Would you like to use property to fund your retirement instead of relying on a company or personal pension?

I spoke to someone who has done just that to find out what budding investors need to do to retire as a property tycoon. Madeleine Smith is a lady who has taken her retirement finances into her own hands, investing in a portfolio of one, two and three bedroom properties.

Here Madeleine explains why she chose property as the way to save for a comfortable retirement.Madeleine comments: "I invested in properties not far from my home, so can drive past and check on them regularly. I have tried to stick with properties under £130,000 and also properties that fall under the stamp duty barrier to maximise my future returns."

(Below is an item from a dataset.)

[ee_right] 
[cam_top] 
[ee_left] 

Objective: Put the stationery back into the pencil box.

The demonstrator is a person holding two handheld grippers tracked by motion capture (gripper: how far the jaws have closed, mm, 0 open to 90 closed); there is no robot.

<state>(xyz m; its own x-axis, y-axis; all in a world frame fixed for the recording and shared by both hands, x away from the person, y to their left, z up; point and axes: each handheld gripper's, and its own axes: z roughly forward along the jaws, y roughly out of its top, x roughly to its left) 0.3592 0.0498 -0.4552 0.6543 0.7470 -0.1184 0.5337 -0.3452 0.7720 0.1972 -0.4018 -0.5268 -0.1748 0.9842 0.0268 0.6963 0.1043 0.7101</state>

"When I retire, I intend to keep my portfolio and hope to benefit from rising rental incomes, as well as obtaining further equity releases built up over time. I actually really like all my properties; I have invested in homes I would feel comfortable living in, so it is possible I could retire into one of them."

An inheritance got me started in buy-to-let
"I started out in the buy-to-let business when my father left me enough money for my first deposit. I had read a lot about buy-to-let in the press so contacted The Money Centre to find out more. I was given a dedicated consultant who I have worked with ever since. When I purchased my first buy-to-let, we spoke on a daily basis, and he was very patient and helpful working out figures and the best deals for my investment.

I re-mortgaged my own home and bought two more properties with the released equity. My consultant was then able to find me a better mortgage deal, so we decided to re-mortgage at the better rate. I then obtained another advance on one of my properties and added another property to my portfolio. This all happened last year, when vendors were eager to find buyers, so I was able to buy at good prices."

"I would definitely recommend buy-to-let as an alternative way of saving for retirement. Tips I would give to people thinking about starting out are to watch property programmes, read about buy-to-let in the press and use the internet. Also get to know the area you want to invest in. I drive around a lot and look for properties for sale in good areas. I have also built up great relationships with developers and estate agents in my area, who are always flattered when I ask them for advice and are keen to give it freely."

Make sure you get good advice
"Also, it is important to find yourself a dedicated buy-to-let consultant. I could not have built up my portfolio without good advice to steer me in the right direction and guided me to make the right moves at the right time.

New investors should not be unduly nervous but also need to understand buy-to-let is not a solution to becoming rich over night. It is a long-term commitment, but one that should provide fruitful returns in the long run. Buy-to-let can have an impact on your lifestyle. For me it has helped me to change from working four jobs, 12 hours a day, six and a half days a week to working part-time hours which I can add to if I want."

"Company pensions continue to have a lot of bad press, but property seems to keep on increasing in value, doubling on average every twelve years, so even if there is a lull in the market you can wait until it recovers and still benefit from rental income – provided of course that you can keep your properties filled with tenants. Investing in property means taking your financial security into your own hands to ensure your retirement lifestyle is the one that you have always dreamed of."